CVE-2024-29736 Overview
CVE-2024-29736 is a Server-Side Request Forgery (SSRF) vulnerability in the Web Application Description Language (WADL) service description component of Apache CXF. The flaw affects Apache CXF versions prior to 4.0.5, 3.6.4, and 3.5.9. Attackers can perform SSRF-style attacks against REST web services when a custom stylesheet parameter is configured on the target service. The vulnerability is tracked as CWE-918: Server-Side Request Forgery and requires no authentication or user interaction to exploit over the network.
Critical Impact
An unauthenticated remote attacker can coerce a vulnerable Apache CXF endpoint into issuing arbitrary HTTP requests, exposing internal services, metadata endpoints, and protected resources that should not be reachable from the public internet.
Affected Products
- Apache CXF versions prior to 4.0.5
- Apache CXF versions prior to 3.6.4 (3.6.x branch)
- Apache CXF versions prior to 3.5.9 (3.5.x branch)
Discovery Timeline
- 2024-07-19 - CVE-2024-29736 published to the National Vulnerability Database (NVD)

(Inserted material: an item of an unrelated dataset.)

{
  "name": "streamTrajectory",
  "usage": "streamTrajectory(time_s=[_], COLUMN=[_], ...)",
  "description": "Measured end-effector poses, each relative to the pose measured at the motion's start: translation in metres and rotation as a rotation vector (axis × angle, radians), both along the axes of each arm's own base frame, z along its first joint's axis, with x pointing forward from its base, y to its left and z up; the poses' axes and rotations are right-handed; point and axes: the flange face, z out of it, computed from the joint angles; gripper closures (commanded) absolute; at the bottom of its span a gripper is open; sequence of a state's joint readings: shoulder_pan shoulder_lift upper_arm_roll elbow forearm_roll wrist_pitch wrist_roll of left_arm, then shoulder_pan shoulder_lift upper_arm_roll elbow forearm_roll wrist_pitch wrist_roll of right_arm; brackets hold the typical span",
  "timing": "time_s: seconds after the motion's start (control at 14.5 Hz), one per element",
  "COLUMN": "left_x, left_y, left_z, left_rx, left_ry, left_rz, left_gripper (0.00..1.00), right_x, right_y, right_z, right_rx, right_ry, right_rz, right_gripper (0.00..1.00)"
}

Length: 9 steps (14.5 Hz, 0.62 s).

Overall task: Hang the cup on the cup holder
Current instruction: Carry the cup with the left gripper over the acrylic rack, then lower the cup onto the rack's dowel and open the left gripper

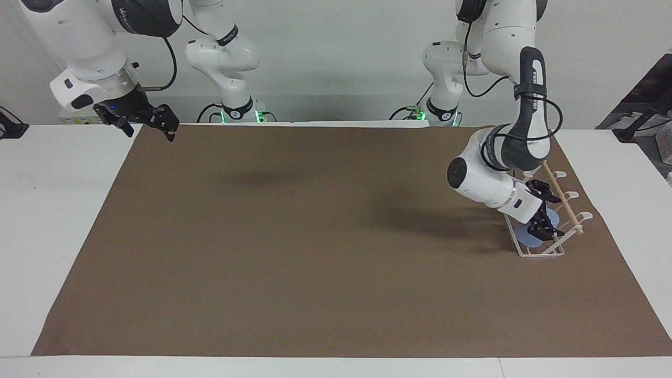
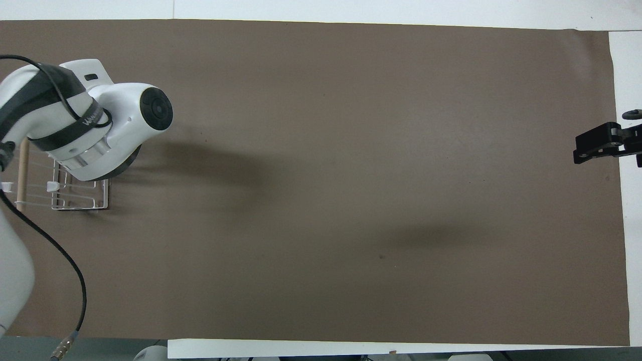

- 2024-11-15 - NetApp publishes downstream advisory NTAP-20241115-0003
- 2024-11-21 - Last updated in NVD database
Technical Details for CVE-2024-29736
Vulnerability Analysis
Apache CXF is a widely deployed open-source services framework used to build SOAP and REST web services on the Java Virtual Machine. The vulnerable code path resides in the WADL service description generator, which produces machine-readable descriptions of REST endpoints. When a custom stylesheet parameter is configured, CXF processes a user-supplied value that influences an outbound request, but the framework does not adequately validate the destination before fetching it.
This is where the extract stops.